Les marchés de retour sur les rails
Les débats d’ouverture pour la nouvelle année ont eu lieu. Comme à l’accoutumée, tant les obligations que les actions n’ont pas raté leur départ. Avant le début de l’année, un certain nombre de moyens sont traditionnellement réservés et ceux-ci sont ensuite rapidement orientés vers les principales classes d’actifs. Outre ces considérations liées aux liquidités, les facteurs techniques, les premiers chiffres et les tendances générales ont joué en faveur de corrections baissières à court terme sur le marché des taux et haussières sur la bourse. Sur le marché des changes, le dollar est revenu en terrain familier au-dessus de 1,06 EUR/USD après un début sur les chapeaux de roue.
Le taux à 10 ans allemand a, pour la première fois depuis 2011, clôturé la dernière séance de 2022 à plus de 2,5 %. Le repositionnement qui a suivi la réunion de la BCE a fait grimper les taux européens de plus de 50 points de base sur toute la courbe au cours de la seconde moitié du mois de décembre. Pour l’instant, la zone 2,53 %/2,56 % constitue une solide zone de résistance pour le taux allemand à 10 ans. Il s’agit d’une combinaison du sommet annuel précédent (octobre 2022) et d’une reprise de 62 % sur la baisse des taux à long terme entre 2008 et 2020. Le taux swap européen à 10 ans a franchi le cap des 3 % en fin décembre (3,2 % en fin d'année), mais le sommet d’octobre (3,4 %) est provisoirement resté hors de portée.
Les chiffres de l’inflation en Allemagne et en France ont été publiés au début de cette semaine. Ceux-ci dressent le même constat que les chiffres espagnols et belges publiés à la fin de l’année dernière : l’inflation a reculé plus que prévu en décembre. Il s'agit ici du du taux d’inflation principal global. Les marchés ont accueilli favorablement la nouvelle, dans l’espoir (vain) que les banquiers centraux puissent à nouveau sortir plus rapidement de leur croisade inflationniste. Par souci de confort, ils préfèrent ignorer le fait que l’inflation de base sous-jacente, qui fait notamment abstraction des prix de l’énergie, est toujours en hausse et affiche des niveaux records. L’inflation de base est et reste le principal indicateur suivi par la BCE. Malgré la douche froide de la seconde moitié de décembre, les investisseurs ont apparemment déjà oublié ce message cette semaine. Les chiffres européens seront publiés demain, mais les regards seront surtout tournés vers les États-Unis, avec le rapport officiel sur l’emploi du mois de décembre. Hier, les détails de l’indice ISM de confiance dans l’industrie manufacturière ont de nouveau montré une création d’emplois dans le secteur, après trois mois marqués par les licenciements (limités). Contrairement aux craintes, le nombre de postes vacants a à peine reculé. La vigueur du marché de l’emploi pourrait inciter la Fed à garder une posture restrictive plus longtemps que prévu par le marché. D’autant plus que Powell et ses collègues craignent que les pressions salariales ne maintiennent l’inflation des services à un niveau élevé pendant longtemps. C’est également le message explicite que l'on peut lire dans le procès-verbal de la réunion de décembre publié hier soir. Les marchés des taux américains sont bien plus que les marchés européens dans une trajectoire de confrontation avec la Fed. Le plus grand potentiel de fluctuations des taux (par ex. en cas de "payrolls" solides) se situe surtout de l’autre côté de l’Atlantique.

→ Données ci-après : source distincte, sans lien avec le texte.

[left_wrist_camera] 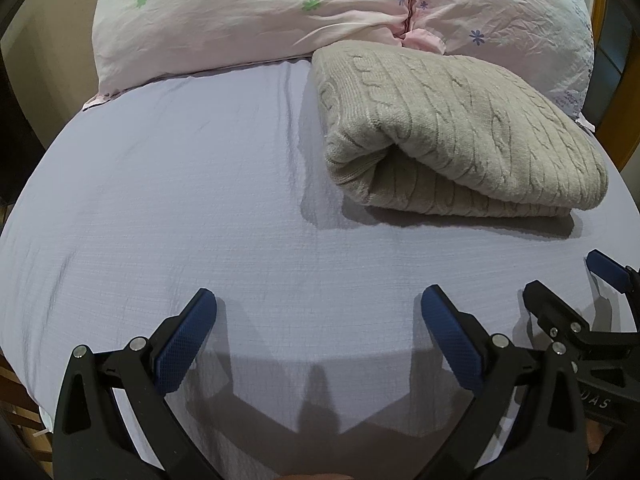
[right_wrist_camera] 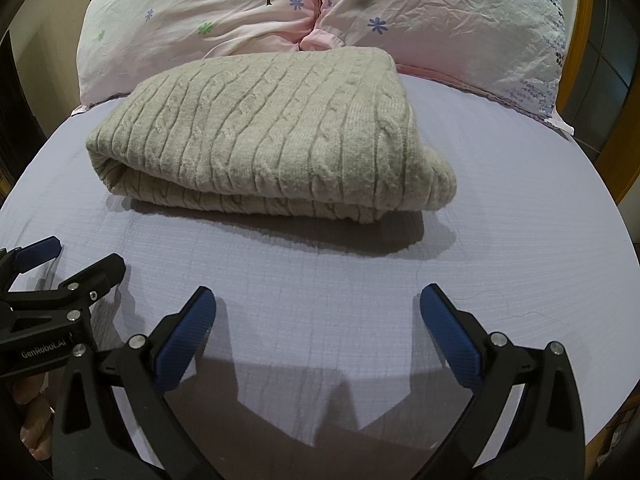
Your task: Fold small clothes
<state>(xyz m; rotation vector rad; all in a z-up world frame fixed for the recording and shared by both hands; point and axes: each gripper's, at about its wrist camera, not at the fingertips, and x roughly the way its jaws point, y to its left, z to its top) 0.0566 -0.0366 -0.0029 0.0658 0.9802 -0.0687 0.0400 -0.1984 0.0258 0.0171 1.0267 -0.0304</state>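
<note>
A beige cable-knit sweater (left_wrist_camera: 452,124) lies folded in a thick bundle on the lavender bed sheet (left_wrist_camera: 180,200); it also shows in the right wrist view (right_wrist_camera: 272,136). My left gripper (left_wrist_camera: 318,312) is open and empty, low over the sheet, in front of and left of the sweater. My right gripper (right_wrist_camera: 318,312) is open and empty, in front of the sweater and apart from it. The right gripper also shows at the right edge of the left wrist view (left_wrist_camera: 568,284). The left gripper shows at the left edge of the right wrist view (right_wrist_camera: 80,256).
Two pink floral pillows (left_wrist_camera: 248,20) (right_wrist_camera: 440,20) lie behind the sweater at the head of the bed. The sheet (right_wrist_camera: 500,220) drops off at both sides. A wooden frame (left_wrist_camera: 600,8) stands at the right.
</note>
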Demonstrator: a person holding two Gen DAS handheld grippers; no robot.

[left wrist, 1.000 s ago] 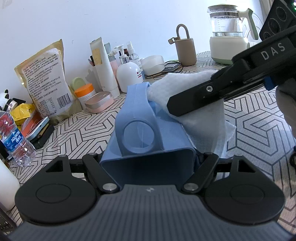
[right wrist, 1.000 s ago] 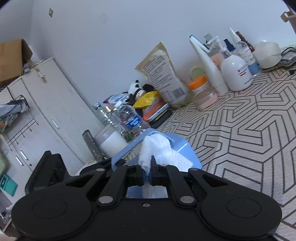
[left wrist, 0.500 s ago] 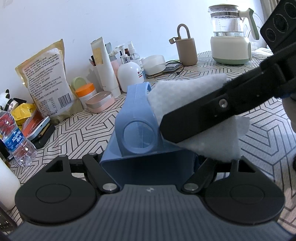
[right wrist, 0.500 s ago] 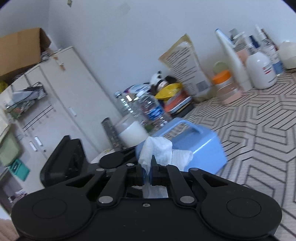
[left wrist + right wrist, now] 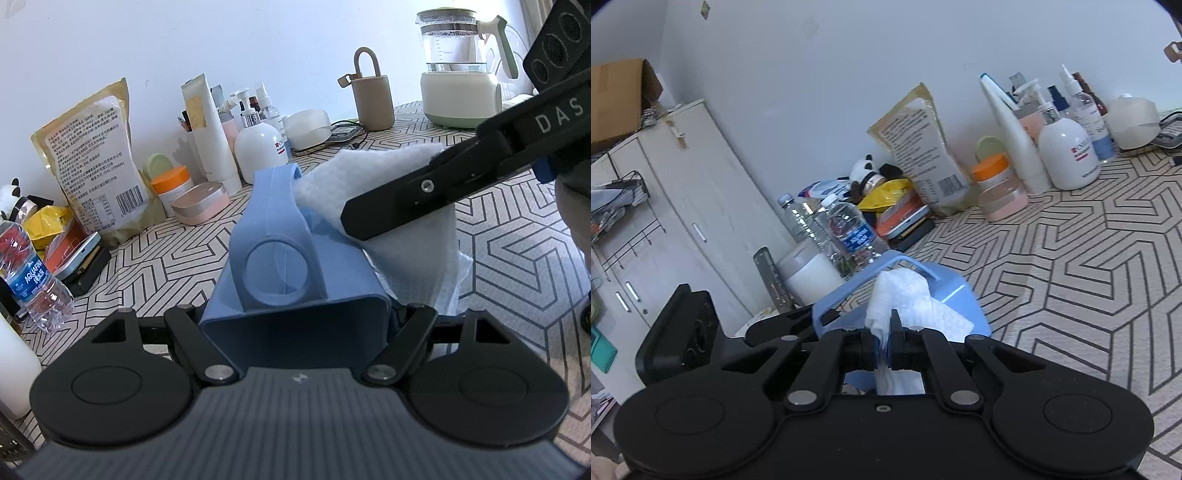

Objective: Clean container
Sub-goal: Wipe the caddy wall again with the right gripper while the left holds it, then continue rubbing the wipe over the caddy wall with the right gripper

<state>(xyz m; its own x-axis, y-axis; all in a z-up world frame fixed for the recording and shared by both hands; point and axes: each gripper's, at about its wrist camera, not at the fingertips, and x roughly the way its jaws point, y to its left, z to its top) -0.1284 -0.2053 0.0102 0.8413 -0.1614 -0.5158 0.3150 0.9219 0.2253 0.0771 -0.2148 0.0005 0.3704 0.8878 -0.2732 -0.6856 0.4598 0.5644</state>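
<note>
My left gripper point(image 5: 295, 314) is shut on a blue plastic container point(image 5: 291, 266) with a handle and holds it above the patterned table. My right gripper point(image 5: 883, 338) is shut on a white wipe point(image 5: 905, 306) and presses it against the container's right side. In the left wrist view the wipe point(image 5: 373, 173) spreads over that side, with the right gripper's black finger point(image 5: 424, 195) lying across it. In the right wrist view the blue container point(image 5: 953, 291) sits just past the fingertips.
Along the wall stand a food pouch point(image 5: 92, 162), an orange-lidded jar point(image 5: 171, 184), a pink tin point(image 5: 199, 203), white bottles point(image 5: 258, 147), a beige flask point(image 5: 371, 99) and a kettle point(image 5: 458, 66). Water bottles point(image 5: 846, 229) and a white cabinet point(image 5: 683, 206) are at left.
My right gripper swept the wipe forward along the container's side half a second ago and has now drawn back to roughly where it was a second ago. The left gripper holds steady.
</note>
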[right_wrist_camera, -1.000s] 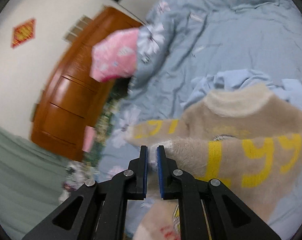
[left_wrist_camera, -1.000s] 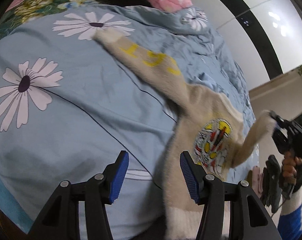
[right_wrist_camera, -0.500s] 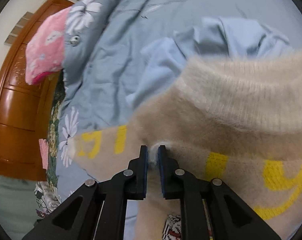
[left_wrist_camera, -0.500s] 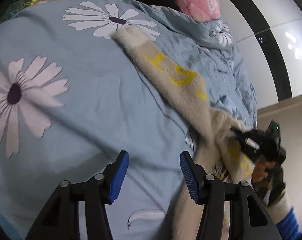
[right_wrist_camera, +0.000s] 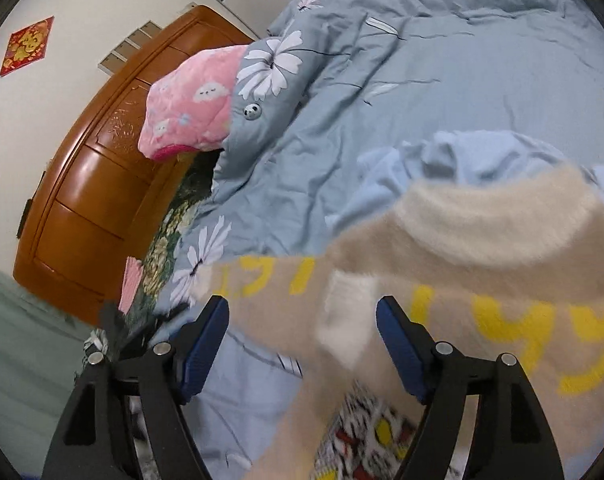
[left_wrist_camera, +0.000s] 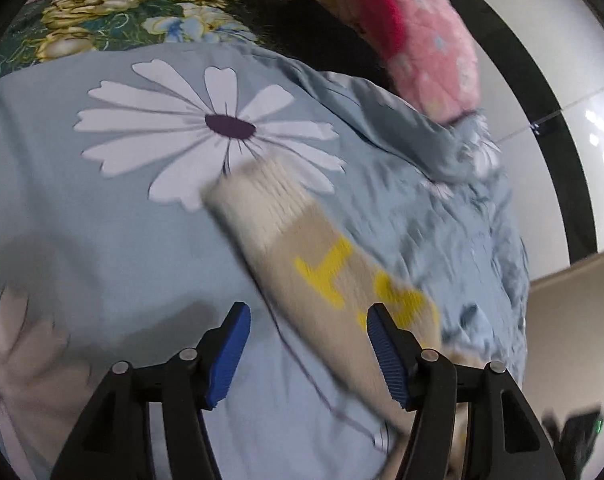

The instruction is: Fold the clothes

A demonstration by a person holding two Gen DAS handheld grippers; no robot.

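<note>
One beige sweater (right_wrist_camera: pixel 442 288), two grippers (right_wrist_camera: pixel 302 340) agape

Ahead and left of the left tool (left_wrist_camera: pixel 304 354), the pale blue daisy-print duvet (left_wrist_camera: pixel 102 240) lies flat and bare, while a fuzzy beige sleeve with yellow letters (left_wrist_camera: pixel 322 272) crosses between its spread jaws, and a pink quilted pillow (left_wrist_camera: pixel 426 40) blocks the far right.

Sweater (right_wrist_camera: pixel 482 280) body cut off by right and bottom edges in right view; chest print (right_wrist_camera: pixel 366 432) blurred, design unreadable. Sleeve (left_wrist_camera: pixel 322 264) motion-blurred in left view, lower part hidden behind finger (left_wrist_camera: pixel 390 356). Yellow lettering (left_wrist_camera: pixel 326 276) illegible.
</note>
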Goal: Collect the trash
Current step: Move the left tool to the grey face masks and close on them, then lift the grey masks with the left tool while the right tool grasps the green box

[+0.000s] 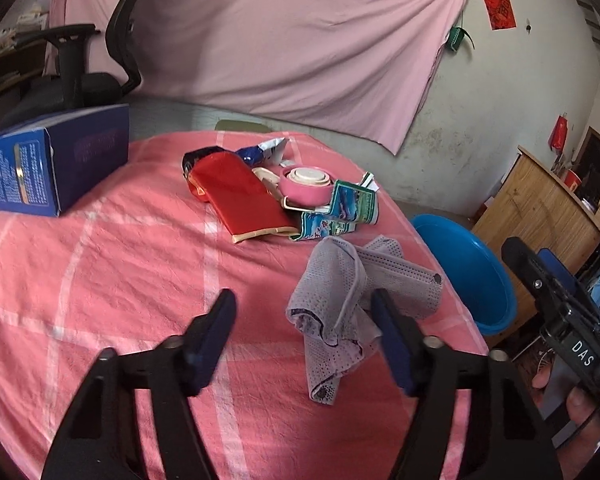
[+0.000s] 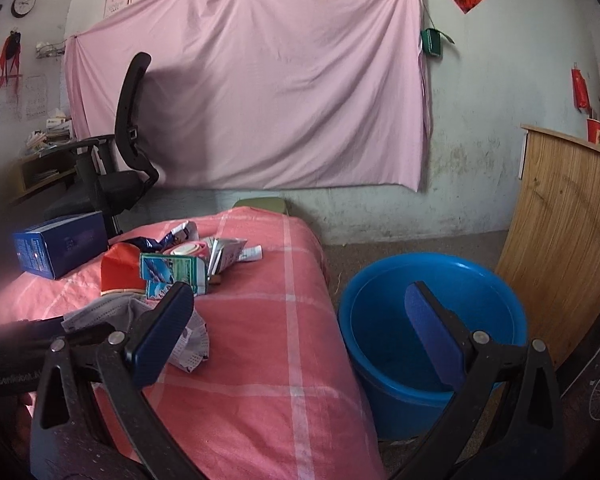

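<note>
Crumpled grey face masks (image 1: pixel 342 300) lie on the pink checked table (image 1: pixel 120 264), just ahead of my open left gripper (image 1: pixel 304 308); its right finger touches them. Behind them lies a trash pile: a red packet (image 1: pixel 240 196), a green-blue carton (image 1: pixel 348 208), a pink tape roll (image 1: pixel 306 184) and a blue-white wrapper (image 1: pixel 266 150). My right gripper (image 2: pixel 296 312) is open and empty, near the table's right edge and over the blue basin (image 2: pixel 432 320). The masks (image 2: pixel 112 312) and carton (image 2: pixel 174 272) show left of it.
A dark blue box (image 1: pixel 40 168) stands at the table's far left. A black office chair (image 2: pixel 112 168) is behind the table, before a pink sheet on the wall. A wooden cabinet (image 2: pixel 560 248) stands right of the basin. The right gripper's body (image 1: pixel 560 320) shows in the left wrist view.
</note>
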Demonstrator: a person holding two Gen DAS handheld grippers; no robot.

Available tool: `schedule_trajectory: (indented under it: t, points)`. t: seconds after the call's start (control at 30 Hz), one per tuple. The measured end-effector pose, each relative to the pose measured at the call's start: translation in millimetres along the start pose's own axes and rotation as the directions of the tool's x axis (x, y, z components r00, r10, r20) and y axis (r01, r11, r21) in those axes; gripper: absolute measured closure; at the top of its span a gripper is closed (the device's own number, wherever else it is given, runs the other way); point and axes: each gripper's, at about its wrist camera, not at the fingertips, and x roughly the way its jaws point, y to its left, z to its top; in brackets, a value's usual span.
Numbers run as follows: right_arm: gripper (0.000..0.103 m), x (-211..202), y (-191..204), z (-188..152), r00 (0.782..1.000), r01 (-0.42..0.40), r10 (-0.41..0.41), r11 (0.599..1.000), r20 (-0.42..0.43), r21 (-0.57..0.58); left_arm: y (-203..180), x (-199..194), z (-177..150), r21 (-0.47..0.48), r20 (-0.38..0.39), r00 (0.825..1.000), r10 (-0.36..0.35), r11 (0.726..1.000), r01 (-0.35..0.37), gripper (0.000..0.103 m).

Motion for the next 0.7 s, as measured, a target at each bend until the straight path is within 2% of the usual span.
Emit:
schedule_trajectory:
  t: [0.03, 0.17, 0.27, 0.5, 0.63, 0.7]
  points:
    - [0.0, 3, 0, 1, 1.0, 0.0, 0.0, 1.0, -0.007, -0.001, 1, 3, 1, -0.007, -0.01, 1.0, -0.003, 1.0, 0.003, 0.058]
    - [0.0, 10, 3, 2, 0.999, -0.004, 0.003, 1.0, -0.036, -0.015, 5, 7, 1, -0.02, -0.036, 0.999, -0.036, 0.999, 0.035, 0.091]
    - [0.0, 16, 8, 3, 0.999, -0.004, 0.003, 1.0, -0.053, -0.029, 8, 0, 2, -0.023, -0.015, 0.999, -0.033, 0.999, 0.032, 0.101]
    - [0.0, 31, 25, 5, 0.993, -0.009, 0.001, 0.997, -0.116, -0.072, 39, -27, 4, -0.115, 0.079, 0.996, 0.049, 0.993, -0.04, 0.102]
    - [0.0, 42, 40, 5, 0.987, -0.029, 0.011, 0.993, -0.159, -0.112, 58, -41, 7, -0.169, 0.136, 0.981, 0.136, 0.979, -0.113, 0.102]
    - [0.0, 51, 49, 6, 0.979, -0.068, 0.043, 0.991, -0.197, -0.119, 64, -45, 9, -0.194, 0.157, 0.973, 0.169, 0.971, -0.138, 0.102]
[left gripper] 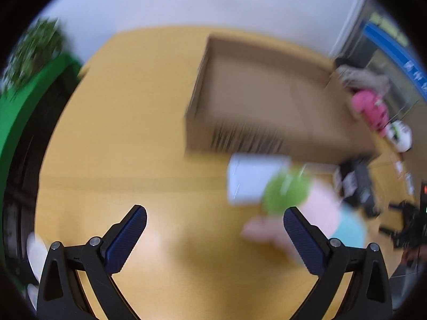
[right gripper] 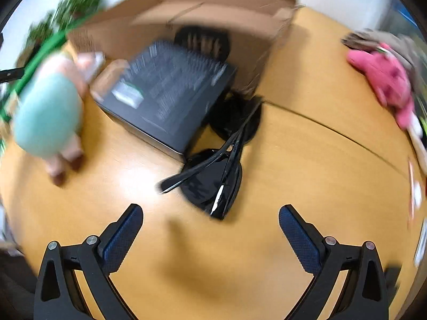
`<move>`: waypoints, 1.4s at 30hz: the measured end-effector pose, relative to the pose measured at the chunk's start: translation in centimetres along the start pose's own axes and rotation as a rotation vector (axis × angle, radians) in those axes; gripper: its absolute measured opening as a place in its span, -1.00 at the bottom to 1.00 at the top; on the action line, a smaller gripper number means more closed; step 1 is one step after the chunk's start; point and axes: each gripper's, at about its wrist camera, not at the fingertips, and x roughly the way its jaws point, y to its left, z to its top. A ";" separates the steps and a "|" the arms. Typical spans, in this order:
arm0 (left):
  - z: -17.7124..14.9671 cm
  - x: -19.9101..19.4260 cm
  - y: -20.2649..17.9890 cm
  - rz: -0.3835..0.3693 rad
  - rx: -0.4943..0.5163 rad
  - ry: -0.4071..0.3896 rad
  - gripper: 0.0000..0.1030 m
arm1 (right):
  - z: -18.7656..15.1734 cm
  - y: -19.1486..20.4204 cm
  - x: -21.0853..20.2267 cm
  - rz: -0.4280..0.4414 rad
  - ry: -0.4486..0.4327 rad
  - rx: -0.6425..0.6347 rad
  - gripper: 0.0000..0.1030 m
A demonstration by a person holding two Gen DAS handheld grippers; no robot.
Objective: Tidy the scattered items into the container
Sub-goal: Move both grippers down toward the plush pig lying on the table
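Left wrist view: my left tool (left gripper: 214, 217) hangs over the yellow worktop (left gripper: 112, 122), fingers wide apart, nothing btwn them. Ahead and to the right sits the cardboard box (left gripper: 256, 93), smeared by blur; print on its near wall unreadable. Nearer, just ahead-right of my right finger, a soft toy (left gripper: 317, 208) w/ green, pink and teal parts overlaps a white flat item (left gripper: 250, 178); edges too blurred to sort.

Right wrist view: my right tool (right gripper: 210, 216) is also spread apart, empty. Black sunglasses (right gripper: 213, 184) lie just ahead, folded. Beyond them a dark box (right gripper: 170, 98) leans at the cardboard box (right gripper: 202, 13). Soft toy (right gripper: 50, 112) far ahead-left; pink plush (right gripper: 384, 80) far right, partly cut off.
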 end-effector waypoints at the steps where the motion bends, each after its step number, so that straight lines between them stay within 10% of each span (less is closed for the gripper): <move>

Enfin, la chute des prix de l’énergie explique évidemment aussi en partie les mouvements de taux de ces trois premiers jours de l'année. Le contrat de référence européen pour les prix du gaz a renoué avec des niveaux d'avant l’invasion russe en Ukraine. Mardi et mercredi, le cours du Brent est passé de 85 à 75 dollars le baril. La douceur des conditions climatiques et les faibles perspectives de croissance économique pèsent sur les prix des matières premières énergétiques.